Motivation:
This paper discusses three major obstacles of achieving large-scale mobile crowdsensing, and then proposes a deployment model to leverage the existing programming frameworks for crowdsensing applications.
Main points:
-- Crowdsensing applications have three major barriers, including heterogeneity of sensing hardware and mobile platform, the burden for users to install a application, and the growing of network bandwidth demands.
-- This paper proposes a deployment model. It is a 3-tier system architecture that separates data collection and sharing, removes app installation, and decentralizes processing and data aggregation.

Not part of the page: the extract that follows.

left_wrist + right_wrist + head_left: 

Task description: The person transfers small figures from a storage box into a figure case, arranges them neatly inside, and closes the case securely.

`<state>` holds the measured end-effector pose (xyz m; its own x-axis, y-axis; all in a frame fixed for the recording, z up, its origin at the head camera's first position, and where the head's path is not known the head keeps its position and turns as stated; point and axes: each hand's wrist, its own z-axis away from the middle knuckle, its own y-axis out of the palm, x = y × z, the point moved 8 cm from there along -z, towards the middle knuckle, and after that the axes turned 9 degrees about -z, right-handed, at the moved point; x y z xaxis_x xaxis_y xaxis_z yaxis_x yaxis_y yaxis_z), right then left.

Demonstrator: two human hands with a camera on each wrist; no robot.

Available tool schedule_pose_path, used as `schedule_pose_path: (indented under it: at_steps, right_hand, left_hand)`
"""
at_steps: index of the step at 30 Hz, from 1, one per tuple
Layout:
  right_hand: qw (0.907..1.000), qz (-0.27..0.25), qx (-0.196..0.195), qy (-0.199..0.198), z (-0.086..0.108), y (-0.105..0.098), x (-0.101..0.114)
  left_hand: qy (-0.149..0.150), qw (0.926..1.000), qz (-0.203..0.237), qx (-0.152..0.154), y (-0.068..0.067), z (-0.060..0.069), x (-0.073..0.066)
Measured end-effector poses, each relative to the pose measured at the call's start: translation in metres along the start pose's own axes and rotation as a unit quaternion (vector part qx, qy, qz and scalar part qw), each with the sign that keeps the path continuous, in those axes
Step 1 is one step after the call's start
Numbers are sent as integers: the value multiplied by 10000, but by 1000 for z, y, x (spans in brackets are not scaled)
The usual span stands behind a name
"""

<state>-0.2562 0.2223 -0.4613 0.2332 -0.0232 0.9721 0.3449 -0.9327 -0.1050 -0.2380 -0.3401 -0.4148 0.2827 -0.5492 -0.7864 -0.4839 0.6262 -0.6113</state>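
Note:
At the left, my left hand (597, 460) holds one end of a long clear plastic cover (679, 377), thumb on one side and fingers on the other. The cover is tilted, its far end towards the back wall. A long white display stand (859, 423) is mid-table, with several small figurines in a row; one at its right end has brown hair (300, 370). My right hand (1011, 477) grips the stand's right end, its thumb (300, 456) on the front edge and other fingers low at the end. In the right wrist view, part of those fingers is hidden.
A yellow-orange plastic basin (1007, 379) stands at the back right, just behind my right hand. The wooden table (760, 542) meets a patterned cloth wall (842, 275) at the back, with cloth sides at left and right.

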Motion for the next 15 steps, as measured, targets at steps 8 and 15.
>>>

-- For the deployment model, there are still some challenges, including the complexity of process migration, lower performance of inter-VM communication, the need of advanced network reconfiguration, and a lack of consensus on standard sensor data descriptions.
-- Deployment model depends on two assumptions.
- First, it relies on distributed cloud infrastructure near the user.
- Second, it assumes that there is a standard API between proxy VM and application VMs to transfer data.
Trade-offs:
-- The deployment model depends on distributed cloud infrastructure nearby. But it can not be guaranteed in all the situations, which adds a restriction for this model.
-- The paper makes an assumption that a standard API exists between proxy VM and application VMs. But it doesn’t provide detailed description about the feasibility of this method, like how the programming frameworks mentioned in the paper can be implemented in this deployment model.
Nice. Yes, it certainly depends on the availability of local cloud resources! There is mention of VM overhead but this is likely to be an issue.